In the video exercise, you learned about two problems that may arise when working with RNN models: the vanishing and exploding gradient problems.

This exercise explores the exploding gradient problem, showing that the derivative of a function can increase exponentially, and how to solve it with a simple technique.

The data is already loaded on the environment as `X_train`, `X_test`, `y_train` and `y_test`.

You will use a **Stochastic Gradient Descent** (SGD) optimizer and **Mean Squared Error** (MSE) as the loss function.

In the first step you will observe the gradient exploding by computing the MSE on the train and test sets. On step 2, you will change the optimizer using the `clipvalue` parameter to solve the problem.

The Stochastic Gradient Descent in Keras is loaded as `SGD`.

### Instructions 1/2

- Use `SGD()` as optimizer and `(X_test, y_test)` as validation data.
- Evaluate train performance and print all the **MSE** values.

In [None]:
# Create a Keras model with one hidden Dense layer
model = Sequential()
model.add(Dense(25, input_dim=20, activation='relu', kernel_initializer=he_uniform(seed=42)))
model.add(Dense(1, activation='linear'))

# Compile and fit the model
model.compile(loss='mean_squared_error', optimizer=SGD(lr=0.01, momentum=0.9))
history = model.fit(X_train, y_train, validation_data=(X_test, y_test), epochs=100, verbose=0)
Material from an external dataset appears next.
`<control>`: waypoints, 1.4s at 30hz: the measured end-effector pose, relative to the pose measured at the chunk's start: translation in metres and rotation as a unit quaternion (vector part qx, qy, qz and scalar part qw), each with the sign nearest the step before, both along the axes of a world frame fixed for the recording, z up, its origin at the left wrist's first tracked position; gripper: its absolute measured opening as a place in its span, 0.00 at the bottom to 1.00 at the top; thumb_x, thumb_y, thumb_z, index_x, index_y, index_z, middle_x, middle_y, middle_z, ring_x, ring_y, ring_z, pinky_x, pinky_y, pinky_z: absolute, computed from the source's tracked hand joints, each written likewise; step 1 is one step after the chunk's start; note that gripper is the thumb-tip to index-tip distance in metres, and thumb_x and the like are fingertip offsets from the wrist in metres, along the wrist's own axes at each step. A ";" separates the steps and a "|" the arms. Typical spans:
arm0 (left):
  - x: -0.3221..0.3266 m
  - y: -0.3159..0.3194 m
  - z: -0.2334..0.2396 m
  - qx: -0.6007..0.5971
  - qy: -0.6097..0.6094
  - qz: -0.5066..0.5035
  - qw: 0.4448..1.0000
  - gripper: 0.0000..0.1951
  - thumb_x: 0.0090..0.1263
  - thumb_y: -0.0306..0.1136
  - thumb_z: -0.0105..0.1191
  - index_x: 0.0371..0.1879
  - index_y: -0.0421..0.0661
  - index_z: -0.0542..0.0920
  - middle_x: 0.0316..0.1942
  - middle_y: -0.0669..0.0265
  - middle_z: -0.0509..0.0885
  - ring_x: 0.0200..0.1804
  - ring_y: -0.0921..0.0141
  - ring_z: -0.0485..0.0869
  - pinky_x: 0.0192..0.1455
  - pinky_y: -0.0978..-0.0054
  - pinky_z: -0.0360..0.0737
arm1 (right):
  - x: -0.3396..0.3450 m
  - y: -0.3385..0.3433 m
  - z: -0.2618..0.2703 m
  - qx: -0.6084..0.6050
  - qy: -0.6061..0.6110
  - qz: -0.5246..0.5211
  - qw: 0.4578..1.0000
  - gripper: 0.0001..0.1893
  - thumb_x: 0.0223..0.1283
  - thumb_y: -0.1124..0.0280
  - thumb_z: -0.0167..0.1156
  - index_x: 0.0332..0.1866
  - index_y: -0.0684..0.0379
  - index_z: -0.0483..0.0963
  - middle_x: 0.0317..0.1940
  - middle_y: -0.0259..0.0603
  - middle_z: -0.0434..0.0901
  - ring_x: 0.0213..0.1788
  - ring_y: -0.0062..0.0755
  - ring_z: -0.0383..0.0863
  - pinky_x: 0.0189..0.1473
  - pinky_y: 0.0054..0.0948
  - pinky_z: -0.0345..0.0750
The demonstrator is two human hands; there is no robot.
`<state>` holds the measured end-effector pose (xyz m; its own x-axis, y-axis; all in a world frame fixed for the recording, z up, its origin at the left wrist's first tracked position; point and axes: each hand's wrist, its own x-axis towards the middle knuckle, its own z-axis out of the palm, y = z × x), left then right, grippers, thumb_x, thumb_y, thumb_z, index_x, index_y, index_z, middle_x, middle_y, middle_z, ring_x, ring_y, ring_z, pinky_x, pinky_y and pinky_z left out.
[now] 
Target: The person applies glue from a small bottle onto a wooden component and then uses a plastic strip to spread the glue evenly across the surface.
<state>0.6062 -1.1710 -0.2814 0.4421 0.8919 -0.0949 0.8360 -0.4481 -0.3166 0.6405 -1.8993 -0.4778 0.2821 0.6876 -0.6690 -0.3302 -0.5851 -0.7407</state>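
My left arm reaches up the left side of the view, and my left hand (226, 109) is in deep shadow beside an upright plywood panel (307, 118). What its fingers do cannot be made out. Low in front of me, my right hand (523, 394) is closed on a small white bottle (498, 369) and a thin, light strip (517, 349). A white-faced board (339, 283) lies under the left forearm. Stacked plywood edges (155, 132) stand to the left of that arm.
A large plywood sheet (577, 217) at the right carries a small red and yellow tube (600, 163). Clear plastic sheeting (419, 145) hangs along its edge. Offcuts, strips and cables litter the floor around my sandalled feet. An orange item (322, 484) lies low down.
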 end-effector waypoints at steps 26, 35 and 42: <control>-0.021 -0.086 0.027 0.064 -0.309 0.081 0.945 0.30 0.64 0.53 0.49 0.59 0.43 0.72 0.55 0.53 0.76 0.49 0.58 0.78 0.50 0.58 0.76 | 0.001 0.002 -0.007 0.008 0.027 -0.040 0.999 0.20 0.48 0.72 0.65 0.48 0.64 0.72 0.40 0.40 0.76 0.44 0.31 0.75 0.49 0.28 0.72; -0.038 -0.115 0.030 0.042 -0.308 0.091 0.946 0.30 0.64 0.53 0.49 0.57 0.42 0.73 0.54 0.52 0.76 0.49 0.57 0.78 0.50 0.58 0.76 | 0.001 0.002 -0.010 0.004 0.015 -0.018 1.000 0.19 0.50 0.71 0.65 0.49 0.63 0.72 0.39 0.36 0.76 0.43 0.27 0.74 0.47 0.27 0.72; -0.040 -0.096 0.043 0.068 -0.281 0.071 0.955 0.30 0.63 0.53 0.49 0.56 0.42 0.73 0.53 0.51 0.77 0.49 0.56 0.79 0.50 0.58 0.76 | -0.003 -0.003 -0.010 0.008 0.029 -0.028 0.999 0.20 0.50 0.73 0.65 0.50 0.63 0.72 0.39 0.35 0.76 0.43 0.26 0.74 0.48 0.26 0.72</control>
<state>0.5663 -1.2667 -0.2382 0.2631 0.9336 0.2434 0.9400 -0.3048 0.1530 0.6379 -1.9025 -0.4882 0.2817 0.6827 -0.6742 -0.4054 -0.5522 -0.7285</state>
# See Mean Square Error for train and test data
train_mse = model.evaluate(X_train, y_train, verbose=0)
test_mse = model.evaluate(X_test, y_test, verbose=0)

# Print the values of MSE
print('Train: %.3f, Test: %.3f' % (train_mse, test_mse))

### Instructions 2/2

- Set the `SGD()` parameter `clipvalue` equal to `3.0`.
- Compute the MSE values and store them on `train_mse` and `test_mse` variables.

In [None]:
# Create a Keras model with one hidden Dense layer
model = Sequential()
model.add(Dense(25, input_dim=20, activation='relu', kernel_initializer=he_uniform(seed=42)))
model.add(Dense(1, activation='linear'))

# Compile and fit the model
model.compile(loss='mean_squared_error', optimizer=SGD(lr=0.01, momentum=0.9, clipvalue=3.0))
history = model.fit(X_train, y_train, validation_data=(X_test, y_test), epochs=100, verbose=0)
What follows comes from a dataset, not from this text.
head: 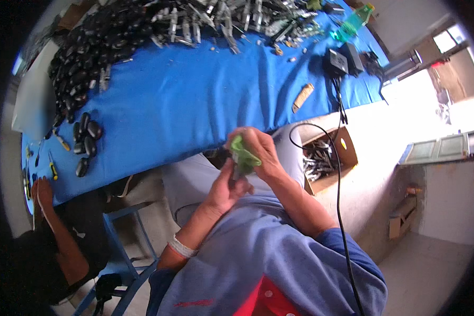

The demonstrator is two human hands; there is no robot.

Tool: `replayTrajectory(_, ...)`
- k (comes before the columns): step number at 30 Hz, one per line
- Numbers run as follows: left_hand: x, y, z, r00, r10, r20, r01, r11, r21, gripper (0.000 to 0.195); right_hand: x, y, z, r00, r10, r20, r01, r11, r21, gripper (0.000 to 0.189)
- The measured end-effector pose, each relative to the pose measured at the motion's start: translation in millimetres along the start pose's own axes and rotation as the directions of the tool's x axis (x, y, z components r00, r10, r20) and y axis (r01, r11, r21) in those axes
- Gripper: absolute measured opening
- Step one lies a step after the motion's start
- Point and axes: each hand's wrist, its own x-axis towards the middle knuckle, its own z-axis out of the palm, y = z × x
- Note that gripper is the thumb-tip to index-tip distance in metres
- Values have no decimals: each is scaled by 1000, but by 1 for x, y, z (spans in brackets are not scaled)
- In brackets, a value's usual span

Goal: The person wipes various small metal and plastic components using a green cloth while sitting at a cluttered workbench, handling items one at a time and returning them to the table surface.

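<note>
Over my lap, just off the front edge of the blue-covered table (170,114), my two hands are close together. My right hand (262,152) grips a crumpled green cloth (244,152). Below it, my left hand (225,193) has its thumb and fingers around a small pale grey item (240,172), which the cloth partly covers. Motion blur and the fingers hide what this item is. On the tabletop ahead lie a heap of metal parts (225,23) and, to its left, a pile of black rounded objects (91,51). Several more black rounded pieces (90,146) lie nearer the front.
A person's hand (43,191) rests at the table's left end, near a screwdriver (53,168). Black boxes (337,62) trail a cable (339,177) past my right arm. A green plastic bottle (353,23), a cardboard box (347,148) of metal parts and a blue chair (126,252) stand around.
</note>
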Motion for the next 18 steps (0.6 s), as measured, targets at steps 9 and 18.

# See Mean Square Error for train and test data
train_mse = model.evaluate(X_train, y_train, verbose=0)
test_mse = model.evaluate(X_test, y_test, verbose=0)

# Print the values of MSE
print('Train: %.3f, Test: %.3f' % (train_mse, test_mse))

# Exercise II: Vanishing gradient problem

The other possible gradient problem is when the gradients vanish, or go to zero. This is a much harder problem to solve because it is not as easy to detect. If the loss function does not improve on every step, is it because the gradients went to zero and thus didn't update the weights? Or is it because the model is not able to learn?

This problem occurs more often in RNN models when long memory is required, meaning having long sentences.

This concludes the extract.